There is an alternative to circuit-switched voice calls that has become very popular recently, especially in the US. It is called push-to-talk (PTT).
Push-to-talk over Cellular (PoC) is a half-duplex, two-way communication service. It basically works like a walkie-talkie, where only one participant at a time is allowed to speak. PTT is not meant to be a replacement for normal circuit-switched voice calls, but was designed for a quick exchange of information between users.
It is very easy to use a PTT application. The user selects a contact from the contacts list (which typically also displays the presence status of the contact) and holds down the dedicated PTT button while speaking. The voice is immediately transferred to the other call participant(s) in real time.
Until now, only proprietary protocols were used to implement PTT functionality. However, in order to guarantee interoperability, the open mobile alliance (OMA) is in the process of specifying an open standard for PTT. OMA members include wireless vendors like Nokia or Motorola, information technology companies, mobile network operators as well as application and content providers. At the time of writing, the latest version of this standard is candidate version 1.0 (6th of October, 2005) [
1]. A number of OMA-compliant servers and clients are currently under development.
What are the main building blocks of a PTT system? Apart from a PoC client, there is obviously a need for a PoC server as well. The PoC server's responsibility is to allow clients to register and to manage PTT sessions. As soon as a PoC session is established, the client can transmit audio data.
The user's contact lists are stored on the shared XML document management (XDM) server. These lists are stored in an application-independent format and therefore can be shared with other applications. PTT-specific data structures like PoC groups are stored on the PoC XDM server. In order to access any XDM server, an aggregation proxy implements an HTTP proxy that forwards any incoming requests from the client to the appropriate XDM server.
As mentioned above, presence is a feature which is supported by most PTT clients. It allows the user to view the current presence states of the contacts in the user's contacts list. Possible presence states are for example “online”, “busy” or “do not disturb”. A presence server stores the presence information and notifies the client about presence changes. The user can also set his or her own presence. Presence functionality is optional for OMA PoC.
Another optional building block of a PTT system is the device provisioning and management (DM) server. It is used to initialise and update all configuration parameters necessary for the PoC client.
In addition to “normal” one-to-one PTT calls, the OMA specification describes calls which involve a group of subscribers. Pre-arranged groups contain a number of contacts and can be called by selecting the group in the PTT application and pressing the PTT button. Ad-hoc groups only exist during the lifetime of the call. The user has to select the group participants before calling this group. When a pre-arranged or ad-hoc group is initiated, all members of the group are invited to the call. This is not the case with chat groups. A chat group is a group where users can join and leave whenever they like. In order to share groups, group advertisement is defined.

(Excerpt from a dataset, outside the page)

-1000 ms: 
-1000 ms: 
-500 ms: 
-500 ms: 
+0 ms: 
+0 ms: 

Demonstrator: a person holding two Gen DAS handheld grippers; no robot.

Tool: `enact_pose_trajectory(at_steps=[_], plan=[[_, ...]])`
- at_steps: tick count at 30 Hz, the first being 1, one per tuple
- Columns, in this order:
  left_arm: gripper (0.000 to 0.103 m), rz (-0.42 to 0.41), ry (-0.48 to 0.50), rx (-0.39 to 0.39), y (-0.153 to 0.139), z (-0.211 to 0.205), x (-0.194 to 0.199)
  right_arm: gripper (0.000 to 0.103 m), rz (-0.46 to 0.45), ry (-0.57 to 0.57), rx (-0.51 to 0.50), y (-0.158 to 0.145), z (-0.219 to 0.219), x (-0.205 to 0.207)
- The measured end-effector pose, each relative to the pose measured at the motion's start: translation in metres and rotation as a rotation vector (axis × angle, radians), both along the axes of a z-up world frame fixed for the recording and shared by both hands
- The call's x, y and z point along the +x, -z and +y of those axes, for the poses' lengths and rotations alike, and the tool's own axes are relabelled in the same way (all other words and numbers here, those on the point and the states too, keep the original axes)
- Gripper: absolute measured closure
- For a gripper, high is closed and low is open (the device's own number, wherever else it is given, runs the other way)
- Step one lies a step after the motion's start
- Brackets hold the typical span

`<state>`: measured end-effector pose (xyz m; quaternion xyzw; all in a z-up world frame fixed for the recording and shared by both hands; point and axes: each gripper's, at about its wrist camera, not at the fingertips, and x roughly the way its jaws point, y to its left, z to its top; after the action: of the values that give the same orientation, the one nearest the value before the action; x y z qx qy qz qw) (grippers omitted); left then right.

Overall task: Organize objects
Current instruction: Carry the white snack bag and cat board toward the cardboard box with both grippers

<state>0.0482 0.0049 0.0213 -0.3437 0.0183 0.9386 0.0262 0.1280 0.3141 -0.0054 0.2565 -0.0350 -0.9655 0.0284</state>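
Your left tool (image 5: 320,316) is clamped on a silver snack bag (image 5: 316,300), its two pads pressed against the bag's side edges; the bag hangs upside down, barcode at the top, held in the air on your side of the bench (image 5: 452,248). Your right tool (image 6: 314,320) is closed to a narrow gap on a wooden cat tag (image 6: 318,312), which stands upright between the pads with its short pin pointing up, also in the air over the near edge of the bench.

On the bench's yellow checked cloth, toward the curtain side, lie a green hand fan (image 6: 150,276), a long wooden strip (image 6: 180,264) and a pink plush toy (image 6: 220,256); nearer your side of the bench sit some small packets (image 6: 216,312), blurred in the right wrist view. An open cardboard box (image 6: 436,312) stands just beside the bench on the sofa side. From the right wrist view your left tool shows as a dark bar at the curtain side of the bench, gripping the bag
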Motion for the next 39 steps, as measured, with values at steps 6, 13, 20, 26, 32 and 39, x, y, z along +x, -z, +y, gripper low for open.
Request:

So how does PTT really work? Under the hood of a PoC client, a number of important protocols exchange messages with a server.
The first is the session initiation protocol (SIP). It is a general purpose protocol which can be used to establish any kind of session. It is used to register with the server and send invite messages which start a session. SIP uses the session description protocol (SDP) to agree on media parameters for a PoC session.
For the transmission of audio data between clients, the real-time transport protocol (RTP) as well as the RTP control protocol (RTCP) are used. The latter is used to ensure the quality of the audio channel.
Before the user can speak, the client has to request the floor from the server. This is necessary to guarantee that only one participant at a time is allowed to transmit audio data. When the server receives such a request it can allow or reject it. Additionally, the server can revoke the right to speak any time. The protocol that is used for floor control is called talk burst control protocol (TBCP) and is uses RTCP messages for the exchange of information.
For the implementation of a fully OMA-compliant PoC solution, several hundred pages of specifications have to be read, understood, and correctly implemented. It is no surprise that most implementations wouldn't be able to interoperate smoothly without any testing. In order to ensure interoperability between PTT solutions, the OMA regularly hosts so-called TestFestivals or TestFests. During this event, OMA members can test cross-vendor combinations and make sure they interoperate correctly.
To summarise, PTT is a solution which has its place alongside circuit-switched and voice-over-IP calls. Its main advantage is instant access, simplicity, as well as the efficient use of network resources. But the functionality described above is only the beginning of a whole series of so-called push-to-X services. Like PTT, the point of these services is instant access. Examples are push-to-view, which allows users to share images during a PTT call or push-to-find, where location information is transferred.